The count of lines below that include the string "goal" is the whole answer.

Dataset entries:
■ ■ ■ ■ ■
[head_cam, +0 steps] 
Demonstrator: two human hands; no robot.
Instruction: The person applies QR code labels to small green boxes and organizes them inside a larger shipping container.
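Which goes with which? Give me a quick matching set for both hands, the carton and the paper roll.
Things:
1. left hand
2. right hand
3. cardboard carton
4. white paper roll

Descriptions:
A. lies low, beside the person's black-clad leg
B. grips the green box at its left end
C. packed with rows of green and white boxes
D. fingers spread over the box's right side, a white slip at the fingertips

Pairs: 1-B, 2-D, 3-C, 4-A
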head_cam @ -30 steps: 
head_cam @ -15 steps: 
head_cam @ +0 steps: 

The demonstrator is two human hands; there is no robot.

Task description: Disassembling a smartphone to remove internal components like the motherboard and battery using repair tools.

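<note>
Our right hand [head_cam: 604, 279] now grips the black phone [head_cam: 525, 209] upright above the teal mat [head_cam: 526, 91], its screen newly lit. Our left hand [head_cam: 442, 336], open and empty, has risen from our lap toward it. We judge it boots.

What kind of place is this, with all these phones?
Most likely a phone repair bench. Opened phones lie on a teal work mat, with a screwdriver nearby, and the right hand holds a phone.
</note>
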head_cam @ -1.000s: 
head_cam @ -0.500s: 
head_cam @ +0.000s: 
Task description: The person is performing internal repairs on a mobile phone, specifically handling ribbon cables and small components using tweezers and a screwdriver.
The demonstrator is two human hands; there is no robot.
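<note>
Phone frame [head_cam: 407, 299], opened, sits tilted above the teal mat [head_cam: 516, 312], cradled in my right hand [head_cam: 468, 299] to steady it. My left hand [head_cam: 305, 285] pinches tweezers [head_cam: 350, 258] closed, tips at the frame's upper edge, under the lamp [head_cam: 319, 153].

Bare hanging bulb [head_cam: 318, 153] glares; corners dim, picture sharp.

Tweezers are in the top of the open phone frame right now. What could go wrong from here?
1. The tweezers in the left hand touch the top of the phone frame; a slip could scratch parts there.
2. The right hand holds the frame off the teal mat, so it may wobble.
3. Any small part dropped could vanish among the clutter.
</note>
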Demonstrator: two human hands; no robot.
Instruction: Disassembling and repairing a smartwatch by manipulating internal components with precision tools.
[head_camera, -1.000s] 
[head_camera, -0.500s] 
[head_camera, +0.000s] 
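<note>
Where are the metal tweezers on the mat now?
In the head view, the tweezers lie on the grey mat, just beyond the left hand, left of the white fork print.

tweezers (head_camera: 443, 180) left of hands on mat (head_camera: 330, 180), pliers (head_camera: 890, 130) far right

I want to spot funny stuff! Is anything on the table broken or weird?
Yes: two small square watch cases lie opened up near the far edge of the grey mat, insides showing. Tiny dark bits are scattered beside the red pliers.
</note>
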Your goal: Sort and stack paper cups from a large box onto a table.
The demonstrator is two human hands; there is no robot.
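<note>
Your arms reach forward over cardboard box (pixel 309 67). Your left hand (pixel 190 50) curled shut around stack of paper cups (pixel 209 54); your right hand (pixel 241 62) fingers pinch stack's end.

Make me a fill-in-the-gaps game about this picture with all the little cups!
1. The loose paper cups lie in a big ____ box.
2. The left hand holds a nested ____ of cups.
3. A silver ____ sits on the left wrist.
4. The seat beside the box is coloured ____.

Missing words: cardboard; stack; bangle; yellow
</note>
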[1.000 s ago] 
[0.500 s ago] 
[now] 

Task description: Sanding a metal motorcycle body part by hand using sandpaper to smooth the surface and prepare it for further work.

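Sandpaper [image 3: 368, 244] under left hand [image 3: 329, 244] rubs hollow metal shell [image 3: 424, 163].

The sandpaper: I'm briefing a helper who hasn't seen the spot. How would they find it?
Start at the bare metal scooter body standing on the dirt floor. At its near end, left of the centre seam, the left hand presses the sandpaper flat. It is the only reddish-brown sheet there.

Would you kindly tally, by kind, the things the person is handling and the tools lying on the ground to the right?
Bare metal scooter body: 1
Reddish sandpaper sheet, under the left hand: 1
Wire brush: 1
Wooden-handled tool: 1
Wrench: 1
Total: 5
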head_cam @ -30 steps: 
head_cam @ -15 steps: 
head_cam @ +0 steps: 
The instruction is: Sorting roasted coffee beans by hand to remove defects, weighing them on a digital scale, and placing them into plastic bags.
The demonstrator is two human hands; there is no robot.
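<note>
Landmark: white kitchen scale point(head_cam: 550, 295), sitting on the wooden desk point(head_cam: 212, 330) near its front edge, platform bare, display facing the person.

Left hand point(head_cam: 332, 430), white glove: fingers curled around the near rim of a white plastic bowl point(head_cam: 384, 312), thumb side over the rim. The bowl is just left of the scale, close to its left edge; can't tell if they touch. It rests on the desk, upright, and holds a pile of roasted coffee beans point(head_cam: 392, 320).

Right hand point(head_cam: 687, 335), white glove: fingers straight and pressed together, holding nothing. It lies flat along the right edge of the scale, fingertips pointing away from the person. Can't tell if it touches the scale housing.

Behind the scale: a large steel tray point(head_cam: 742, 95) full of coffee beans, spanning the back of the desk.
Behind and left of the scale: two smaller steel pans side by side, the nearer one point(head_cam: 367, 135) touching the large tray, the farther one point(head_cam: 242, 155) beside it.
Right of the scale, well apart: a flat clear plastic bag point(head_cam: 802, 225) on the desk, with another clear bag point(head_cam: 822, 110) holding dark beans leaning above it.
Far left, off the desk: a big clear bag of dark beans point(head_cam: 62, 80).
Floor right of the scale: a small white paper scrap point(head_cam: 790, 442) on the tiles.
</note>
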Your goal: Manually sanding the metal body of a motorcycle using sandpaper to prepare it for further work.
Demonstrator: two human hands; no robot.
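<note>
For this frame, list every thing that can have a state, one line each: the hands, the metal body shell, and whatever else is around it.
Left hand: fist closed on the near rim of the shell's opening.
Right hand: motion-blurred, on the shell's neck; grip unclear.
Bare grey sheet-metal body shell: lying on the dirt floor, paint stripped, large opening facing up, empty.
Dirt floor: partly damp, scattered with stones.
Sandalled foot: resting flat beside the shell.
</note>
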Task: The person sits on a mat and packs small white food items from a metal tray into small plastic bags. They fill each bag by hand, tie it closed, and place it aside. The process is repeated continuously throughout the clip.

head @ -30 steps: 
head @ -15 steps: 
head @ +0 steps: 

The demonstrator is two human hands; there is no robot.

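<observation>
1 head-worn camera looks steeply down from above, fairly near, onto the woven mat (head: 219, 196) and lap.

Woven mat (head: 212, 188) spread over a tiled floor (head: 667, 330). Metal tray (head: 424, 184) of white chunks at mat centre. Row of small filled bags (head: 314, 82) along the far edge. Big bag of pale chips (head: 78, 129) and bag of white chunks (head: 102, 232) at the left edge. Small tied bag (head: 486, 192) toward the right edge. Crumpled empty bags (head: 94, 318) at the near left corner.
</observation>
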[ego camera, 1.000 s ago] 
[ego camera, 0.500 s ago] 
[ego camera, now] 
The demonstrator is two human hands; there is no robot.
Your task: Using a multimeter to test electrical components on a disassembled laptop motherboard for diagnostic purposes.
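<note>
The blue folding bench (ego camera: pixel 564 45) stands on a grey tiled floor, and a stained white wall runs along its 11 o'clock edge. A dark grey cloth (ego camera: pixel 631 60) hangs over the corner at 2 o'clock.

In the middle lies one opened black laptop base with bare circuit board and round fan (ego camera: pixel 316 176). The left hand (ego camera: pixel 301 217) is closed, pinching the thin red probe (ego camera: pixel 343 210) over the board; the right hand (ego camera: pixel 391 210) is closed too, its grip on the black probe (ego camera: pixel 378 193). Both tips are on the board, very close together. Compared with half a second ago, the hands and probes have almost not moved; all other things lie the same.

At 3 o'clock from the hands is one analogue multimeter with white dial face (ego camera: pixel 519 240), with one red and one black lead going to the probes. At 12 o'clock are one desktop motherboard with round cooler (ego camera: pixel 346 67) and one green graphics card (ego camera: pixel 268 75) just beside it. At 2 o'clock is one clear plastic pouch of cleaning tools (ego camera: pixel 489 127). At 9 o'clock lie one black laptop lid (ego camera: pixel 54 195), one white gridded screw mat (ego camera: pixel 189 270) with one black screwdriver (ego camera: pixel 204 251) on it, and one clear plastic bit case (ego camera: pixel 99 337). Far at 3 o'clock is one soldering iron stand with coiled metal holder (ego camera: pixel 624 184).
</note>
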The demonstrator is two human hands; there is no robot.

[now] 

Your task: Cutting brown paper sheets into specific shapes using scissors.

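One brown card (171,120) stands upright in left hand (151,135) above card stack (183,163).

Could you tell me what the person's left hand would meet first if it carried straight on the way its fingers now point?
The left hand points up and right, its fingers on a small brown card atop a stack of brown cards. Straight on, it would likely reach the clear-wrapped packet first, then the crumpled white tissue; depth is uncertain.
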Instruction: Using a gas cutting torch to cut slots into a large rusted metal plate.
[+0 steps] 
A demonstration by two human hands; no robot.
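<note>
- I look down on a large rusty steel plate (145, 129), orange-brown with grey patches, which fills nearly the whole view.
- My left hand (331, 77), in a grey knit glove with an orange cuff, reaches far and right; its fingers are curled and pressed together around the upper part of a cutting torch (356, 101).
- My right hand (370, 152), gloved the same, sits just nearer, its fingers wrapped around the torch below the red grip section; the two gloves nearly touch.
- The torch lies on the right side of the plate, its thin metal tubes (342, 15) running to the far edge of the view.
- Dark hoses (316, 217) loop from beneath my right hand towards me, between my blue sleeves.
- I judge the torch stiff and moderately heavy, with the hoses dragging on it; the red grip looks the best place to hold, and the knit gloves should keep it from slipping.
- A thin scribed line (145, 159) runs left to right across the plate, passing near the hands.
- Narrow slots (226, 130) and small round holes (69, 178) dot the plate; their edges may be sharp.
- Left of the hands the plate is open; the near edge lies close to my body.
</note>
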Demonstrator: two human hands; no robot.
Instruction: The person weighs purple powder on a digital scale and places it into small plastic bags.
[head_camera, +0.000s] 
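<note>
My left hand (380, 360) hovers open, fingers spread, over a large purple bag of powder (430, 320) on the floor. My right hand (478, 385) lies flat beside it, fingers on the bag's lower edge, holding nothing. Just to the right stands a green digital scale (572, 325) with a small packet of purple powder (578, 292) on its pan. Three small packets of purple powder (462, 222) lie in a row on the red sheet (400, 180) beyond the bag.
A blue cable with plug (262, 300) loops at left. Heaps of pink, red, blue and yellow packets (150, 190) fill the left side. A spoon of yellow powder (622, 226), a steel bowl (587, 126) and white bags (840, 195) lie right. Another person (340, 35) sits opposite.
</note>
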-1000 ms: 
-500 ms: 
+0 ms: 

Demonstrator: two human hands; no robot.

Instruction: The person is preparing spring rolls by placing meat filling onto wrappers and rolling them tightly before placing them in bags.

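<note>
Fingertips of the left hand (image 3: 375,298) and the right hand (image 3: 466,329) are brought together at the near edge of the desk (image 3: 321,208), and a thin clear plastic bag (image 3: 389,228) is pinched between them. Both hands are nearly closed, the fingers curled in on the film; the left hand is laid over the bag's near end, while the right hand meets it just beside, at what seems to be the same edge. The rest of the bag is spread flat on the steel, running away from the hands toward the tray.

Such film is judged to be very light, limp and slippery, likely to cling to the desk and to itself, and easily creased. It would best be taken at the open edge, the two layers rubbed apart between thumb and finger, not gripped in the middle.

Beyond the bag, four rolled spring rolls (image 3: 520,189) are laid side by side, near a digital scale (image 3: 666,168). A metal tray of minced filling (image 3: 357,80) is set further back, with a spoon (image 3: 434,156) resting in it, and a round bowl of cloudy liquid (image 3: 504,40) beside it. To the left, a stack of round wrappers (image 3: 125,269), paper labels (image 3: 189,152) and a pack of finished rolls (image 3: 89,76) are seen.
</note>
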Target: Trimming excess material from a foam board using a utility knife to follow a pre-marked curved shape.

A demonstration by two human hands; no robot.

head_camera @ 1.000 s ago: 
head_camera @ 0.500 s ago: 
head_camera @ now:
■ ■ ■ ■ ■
SOLUTION TO THIS PROBLEM »
2